Yes, this is the information that I wanted.  I do not practice the other forms mentioned (Embi and Eunbi).  I am not familiar this these.




foot2face said:


> The TKD I was taught is predominantly a striking system, I want as little contact with my adversary as possible, preferably just my weapons with their vulnerable targets. Its not a grab on to my adversary and beat them at close range system, which many karate, especially Okinawan ones, can be. Tactically, I strive to crate space, allowing for movement and generation of power.



Yes!  This is how we were taught -- to prefer the kicking range, no grabbing.  You try to kick the opponent, hopefully in a vital point, like the temple or the solar plexus.  

I am intrigued by the applications that are spoken of by Exile, but we were not taught these things.  We do not wish to grab anyone if that can be avoided, and we avoid close range if we can!


----------



## Kwan Jang (Mar 4, 2008)

Foot2Face, 
I would like to thank you for your analysis, it was very well thought out. It also shows how little you (and most KMA practitioners, so don't feel too bad or insulted) understand about the basics of your own art. Much of this problem lies in the fact that the Okinawans rarely taught anything other than the "schoolchildren's art" to ANYONE under 3rd dan (or less than a decade of training before the kyu/dan system was adopted), even their own people (including family members). They were even more restrictive in teaching the mainland Japanese and even worst when it came to those of "an inferior race" like the Koreans (note: I am not agreeing with the Japanese imperialistic attitudes, just mentioning that they existed at the time the Kwan founders were training in Japan).

By only learning the "children's art" that Itosu created in Okinawa and his student Funakoshi exported to Japan, the critical elements of kyusho and tuite (keupso in Korean) are omitted. These are the elements that give traditional basics and the forms they compose their effectiveness. This is the grab and strike, jointlock, ect. portion of TKD and it has been handed down from TKD's O/J roots. When I began TKD over 30 years ago, my instructors taught in alongside Hapkido and Yudo and I had previously trained in Jujitsu up to 1st kyu as a child (when my first instructor quit teaching), so I had an easier time than most connecting the dots. AND accepting the truth about what dots were being connected since I already had quite a bit of experience with making a lot of those type of techniques work in practical application.

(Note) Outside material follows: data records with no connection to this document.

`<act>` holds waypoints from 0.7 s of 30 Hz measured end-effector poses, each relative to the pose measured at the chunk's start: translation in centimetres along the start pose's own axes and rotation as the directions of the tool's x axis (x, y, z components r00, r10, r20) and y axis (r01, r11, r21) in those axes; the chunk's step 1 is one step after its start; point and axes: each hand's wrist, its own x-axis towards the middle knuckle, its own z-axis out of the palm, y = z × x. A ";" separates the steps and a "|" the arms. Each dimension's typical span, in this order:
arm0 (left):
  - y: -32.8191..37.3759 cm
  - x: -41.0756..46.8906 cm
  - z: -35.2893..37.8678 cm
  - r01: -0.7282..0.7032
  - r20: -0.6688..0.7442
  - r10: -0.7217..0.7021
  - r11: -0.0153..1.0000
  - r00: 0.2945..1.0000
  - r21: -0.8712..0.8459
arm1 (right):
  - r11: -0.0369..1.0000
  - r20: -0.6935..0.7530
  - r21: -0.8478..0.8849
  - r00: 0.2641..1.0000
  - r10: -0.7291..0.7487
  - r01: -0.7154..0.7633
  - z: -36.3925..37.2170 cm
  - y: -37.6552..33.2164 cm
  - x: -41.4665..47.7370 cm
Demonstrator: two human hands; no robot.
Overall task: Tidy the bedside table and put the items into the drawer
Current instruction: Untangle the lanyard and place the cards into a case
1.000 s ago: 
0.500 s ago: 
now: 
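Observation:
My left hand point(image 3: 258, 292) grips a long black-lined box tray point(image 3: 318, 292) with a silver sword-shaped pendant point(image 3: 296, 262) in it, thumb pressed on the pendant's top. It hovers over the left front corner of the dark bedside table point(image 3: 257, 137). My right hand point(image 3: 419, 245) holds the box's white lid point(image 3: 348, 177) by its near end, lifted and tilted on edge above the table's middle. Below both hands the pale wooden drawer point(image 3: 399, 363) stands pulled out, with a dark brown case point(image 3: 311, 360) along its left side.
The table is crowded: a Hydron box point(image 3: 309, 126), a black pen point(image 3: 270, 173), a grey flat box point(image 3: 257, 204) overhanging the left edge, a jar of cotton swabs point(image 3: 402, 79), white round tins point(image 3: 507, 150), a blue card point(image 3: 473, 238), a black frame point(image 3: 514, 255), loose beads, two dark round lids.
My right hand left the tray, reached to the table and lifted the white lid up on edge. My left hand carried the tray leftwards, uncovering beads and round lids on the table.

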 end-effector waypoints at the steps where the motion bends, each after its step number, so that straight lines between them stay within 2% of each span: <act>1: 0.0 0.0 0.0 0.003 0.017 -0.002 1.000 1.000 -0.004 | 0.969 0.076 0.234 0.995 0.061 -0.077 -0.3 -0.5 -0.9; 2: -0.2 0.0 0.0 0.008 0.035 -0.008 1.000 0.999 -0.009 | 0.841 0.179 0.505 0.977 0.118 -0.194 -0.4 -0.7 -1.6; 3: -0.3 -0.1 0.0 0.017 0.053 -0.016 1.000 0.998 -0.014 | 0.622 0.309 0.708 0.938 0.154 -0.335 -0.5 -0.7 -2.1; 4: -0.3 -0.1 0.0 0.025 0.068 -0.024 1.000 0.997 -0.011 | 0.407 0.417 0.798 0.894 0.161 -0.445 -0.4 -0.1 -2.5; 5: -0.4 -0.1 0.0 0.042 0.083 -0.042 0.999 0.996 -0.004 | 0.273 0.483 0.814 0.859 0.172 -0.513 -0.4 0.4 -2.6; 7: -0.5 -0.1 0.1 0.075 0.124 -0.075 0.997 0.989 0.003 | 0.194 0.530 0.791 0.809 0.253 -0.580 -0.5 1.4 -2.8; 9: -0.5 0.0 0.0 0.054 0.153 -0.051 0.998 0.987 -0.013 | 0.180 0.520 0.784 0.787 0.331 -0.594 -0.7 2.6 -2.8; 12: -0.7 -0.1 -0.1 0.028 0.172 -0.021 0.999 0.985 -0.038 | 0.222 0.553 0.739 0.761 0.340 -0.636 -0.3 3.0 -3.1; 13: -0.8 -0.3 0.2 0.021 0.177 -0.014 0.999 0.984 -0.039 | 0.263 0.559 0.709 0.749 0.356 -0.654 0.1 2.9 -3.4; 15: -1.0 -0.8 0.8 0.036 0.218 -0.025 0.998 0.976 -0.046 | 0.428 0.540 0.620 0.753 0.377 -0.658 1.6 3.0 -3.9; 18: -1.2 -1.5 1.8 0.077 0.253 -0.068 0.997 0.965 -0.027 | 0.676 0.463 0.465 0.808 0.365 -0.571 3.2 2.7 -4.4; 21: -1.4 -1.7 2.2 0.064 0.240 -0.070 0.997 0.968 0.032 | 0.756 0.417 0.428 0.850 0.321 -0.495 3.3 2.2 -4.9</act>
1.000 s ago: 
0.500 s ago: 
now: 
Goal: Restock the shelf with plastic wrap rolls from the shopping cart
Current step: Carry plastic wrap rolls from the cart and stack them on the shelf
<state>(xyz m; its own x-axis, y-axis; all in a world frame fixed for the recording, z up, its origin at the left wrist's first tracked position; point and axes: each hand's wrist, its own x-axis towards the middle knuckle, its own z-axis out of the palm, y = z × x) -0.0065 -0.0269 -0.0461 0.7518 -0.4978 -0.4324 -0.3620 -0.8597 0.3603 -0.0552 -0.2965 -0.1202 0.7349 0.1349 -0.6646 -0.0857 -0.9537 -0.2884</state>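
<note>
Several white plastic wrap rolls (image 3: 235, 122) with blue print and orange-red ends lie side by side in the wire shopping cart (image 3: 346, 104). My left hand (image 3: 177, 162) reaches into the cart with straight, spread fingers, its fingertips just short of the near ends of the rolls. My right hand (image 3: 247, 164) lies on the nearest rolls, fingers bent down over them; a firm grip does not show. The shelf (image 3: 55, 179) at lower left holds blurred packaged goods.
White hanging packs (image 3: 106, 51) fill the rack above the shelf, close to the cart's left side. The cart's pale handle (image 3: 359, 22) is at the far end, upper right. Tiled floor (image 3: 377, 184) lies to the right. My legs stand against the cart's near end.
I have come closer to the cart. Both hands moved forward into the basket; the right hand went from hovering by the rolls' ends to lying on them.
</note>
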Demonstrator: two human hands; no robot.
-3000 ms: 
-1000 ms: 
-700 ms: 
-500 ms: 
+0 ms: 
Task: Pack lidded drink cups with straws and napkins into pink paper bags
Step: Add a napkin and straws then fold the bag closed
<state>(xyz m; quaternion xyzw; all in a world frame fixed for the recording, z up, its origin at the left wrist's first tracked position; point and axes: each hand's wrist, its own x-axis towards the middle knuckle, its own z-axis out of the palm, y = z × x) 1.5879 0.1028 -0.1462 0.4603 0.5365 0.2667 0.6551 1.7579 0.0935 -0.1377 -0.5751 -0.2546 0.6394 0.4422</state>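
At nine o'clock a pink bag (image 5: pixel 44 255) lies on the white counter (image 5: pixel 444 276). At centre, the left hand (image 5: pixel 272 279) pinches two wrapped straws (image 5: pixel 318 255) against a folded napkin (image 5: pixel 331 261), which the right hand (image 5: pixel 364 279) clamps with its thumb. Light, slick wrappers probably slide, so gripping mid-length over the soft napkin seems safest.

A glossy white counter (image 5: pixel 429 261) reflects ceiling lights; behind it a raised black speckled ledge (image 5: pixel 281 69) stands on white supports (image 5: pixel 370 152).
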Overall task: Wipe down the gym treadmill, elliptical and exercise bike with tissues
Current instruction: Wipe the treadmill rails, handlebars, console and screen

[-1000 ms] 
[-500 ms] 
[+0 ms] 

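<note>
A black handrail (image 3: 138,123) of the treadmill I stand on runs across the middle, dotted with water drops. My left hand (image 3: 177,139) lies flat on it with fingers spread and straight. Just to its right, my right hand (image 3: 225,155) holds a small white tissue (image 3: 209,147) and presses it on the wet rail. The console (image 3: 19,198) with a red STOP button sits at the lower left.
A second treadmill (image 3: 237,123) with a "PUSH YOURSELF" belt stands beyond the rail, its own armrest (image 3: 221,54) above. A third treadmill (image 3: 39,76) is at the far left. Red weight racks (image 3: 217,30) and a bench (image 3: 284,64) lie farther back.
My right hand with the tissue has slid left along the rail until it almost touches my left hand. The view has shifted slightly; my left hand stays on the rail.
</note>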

Most KMA instructors don't teach the proper applications because they(and even their instructors) were never taught them. They may have been told they were important or even essential to their art, but most were never shown why. This (IMO) was more of the fault and the disgrace of the O/J instructors than the Koreans, BTW. Still in any pattern, regardless if it is an O/J original or the re-spliced versions of the Koreans; if you know what you are looking at, if the hand is at the hip, it's grabbed something. Also, if it is in a pattern, it's combat intention is NOT a block.


----------



## foot2face (Mar 4, 2008)

There are those in this forum who often lament, and rightly so, the reluctance of others within the TKD community to accept the fact that the roots of TKD are predominately JMAs. Conversely, a good number of those who eagerly embrace this fact are unwilling to accept the possibility that the Koreans made meaningful changes to the system and developed their own philosophies and understandings regarding the MAs. 



Kwan Jang said:


> Foot2Face,
> I would like to thank you for your analysis, it was very well thought out. It also shows how little you (and most KMA practitioners, so don't feel too bad or insulted) understand about the basics of your own art. Much of this problem lies in the fact that the Okinawans rarely taught anything other than the "schoolchildren's art" to ANYONE under 3rd dan (or less than a decade of training before the kyu/dan system was adopted), even their own people (including family members). They were even more restrictive in teaching the mainland Japanese and even worst when it came to those of "an inferior race" like the Koreans (note: I am not agreeing with the Japanese imperialistic attitudes, just mentioning that they existed at the time the Kwan founders were training in Japan).
> By only learning the "children's art" that Itosu created in Okinawa and his student Funakoshi exported to Japan, the critical elements of kyusho and tuite (keupso in Korean) are omitted. These are the elements that give traditional basics and the forms they compose their effectiveness.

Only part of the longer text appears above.